BRIEF: Here is the listing. Report each line in it that contains the string "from".

RECORDED INFORMATION:
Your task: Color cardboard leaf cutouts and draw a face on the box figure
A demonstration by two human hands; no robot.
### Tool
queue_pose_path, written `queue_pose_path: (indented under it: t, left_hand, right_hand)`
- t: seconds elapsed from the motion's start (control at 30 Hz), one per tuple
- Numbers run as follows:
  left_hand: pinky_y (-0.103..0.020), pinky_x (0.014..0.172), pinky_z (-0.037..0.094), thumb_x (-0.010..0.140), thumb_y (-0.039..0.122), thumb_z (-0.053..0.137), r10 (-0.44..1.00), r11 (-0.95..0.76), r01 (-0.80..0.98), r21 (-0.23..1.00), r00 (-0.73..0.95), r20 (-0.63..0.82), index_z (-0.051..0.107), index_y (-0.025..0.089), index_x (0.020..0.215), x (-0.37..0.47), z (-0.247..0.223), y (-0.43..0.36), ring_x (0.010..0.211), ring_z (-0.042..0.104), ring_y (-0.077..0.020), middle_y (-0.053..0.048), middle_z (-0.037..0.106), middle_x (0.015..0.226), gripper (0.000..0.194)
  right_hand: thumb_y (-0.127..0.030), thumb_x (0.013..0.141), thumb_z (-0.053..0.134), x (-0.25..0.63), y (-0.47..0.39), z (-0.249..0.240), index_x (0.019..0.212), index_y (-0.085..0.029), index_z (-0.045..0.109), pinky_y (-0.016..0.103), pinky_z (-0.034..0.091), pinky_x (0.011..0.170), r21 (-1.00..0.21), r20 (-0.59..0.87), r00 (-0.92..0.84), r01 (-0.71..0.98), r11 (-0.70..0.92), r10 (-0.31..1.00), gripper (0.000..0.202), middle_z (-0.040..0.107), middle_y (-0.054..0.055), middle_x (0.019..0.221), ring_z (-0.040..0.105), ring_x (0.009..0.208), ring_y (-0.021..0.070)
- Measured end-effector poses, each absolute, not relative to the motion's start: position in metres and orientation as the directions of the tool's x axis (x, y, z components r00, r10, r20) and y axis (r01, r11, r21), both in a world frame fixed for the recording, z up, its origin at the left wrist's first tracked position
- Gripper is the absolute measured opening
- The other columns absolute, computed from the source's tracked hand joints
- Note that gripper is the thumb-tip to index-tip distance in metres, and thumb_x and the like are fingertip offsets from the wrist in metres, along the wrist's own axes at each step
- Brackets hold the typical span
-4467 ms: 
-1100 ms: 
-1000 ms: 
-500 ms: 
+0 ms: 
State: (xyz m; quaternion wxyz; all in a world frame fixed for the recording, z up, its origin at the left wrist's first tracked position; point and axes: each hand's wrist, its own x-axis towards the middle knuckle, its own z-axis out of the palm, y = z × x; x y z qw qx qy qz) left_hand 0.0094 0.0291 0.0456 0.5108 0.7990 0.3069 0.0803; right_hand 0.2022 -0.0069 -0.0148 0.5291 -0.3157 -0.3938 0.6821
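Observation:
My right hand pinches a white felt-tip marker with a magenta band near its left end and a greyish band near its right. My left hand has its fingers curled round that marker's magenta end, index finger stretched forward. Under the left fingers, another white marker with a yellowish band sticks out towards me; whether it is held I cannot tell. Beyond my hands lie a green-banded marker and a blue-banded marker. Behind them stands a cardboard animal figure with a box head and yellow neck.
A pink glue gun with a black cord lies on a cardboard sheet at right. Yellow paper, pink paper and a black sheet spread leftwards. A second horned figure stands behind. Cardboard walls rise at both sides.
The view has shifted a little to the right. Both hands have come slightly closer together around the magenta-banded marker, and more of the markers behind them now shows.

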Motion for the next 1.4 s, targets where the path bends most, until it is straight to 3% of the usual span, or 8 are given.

WRITTEN RESPONSE:
- t: seconds elapsed from the motion's start (control at 30 Hz), one per tuple
- The other columns absolute, computed from the source's tracked hand joints
- Note that gripper is the thumb-tip to index-tip distance in metres, and thumb_x and the like are fingertip offsets from the wrist in metres, along the wrist's own axes at each step

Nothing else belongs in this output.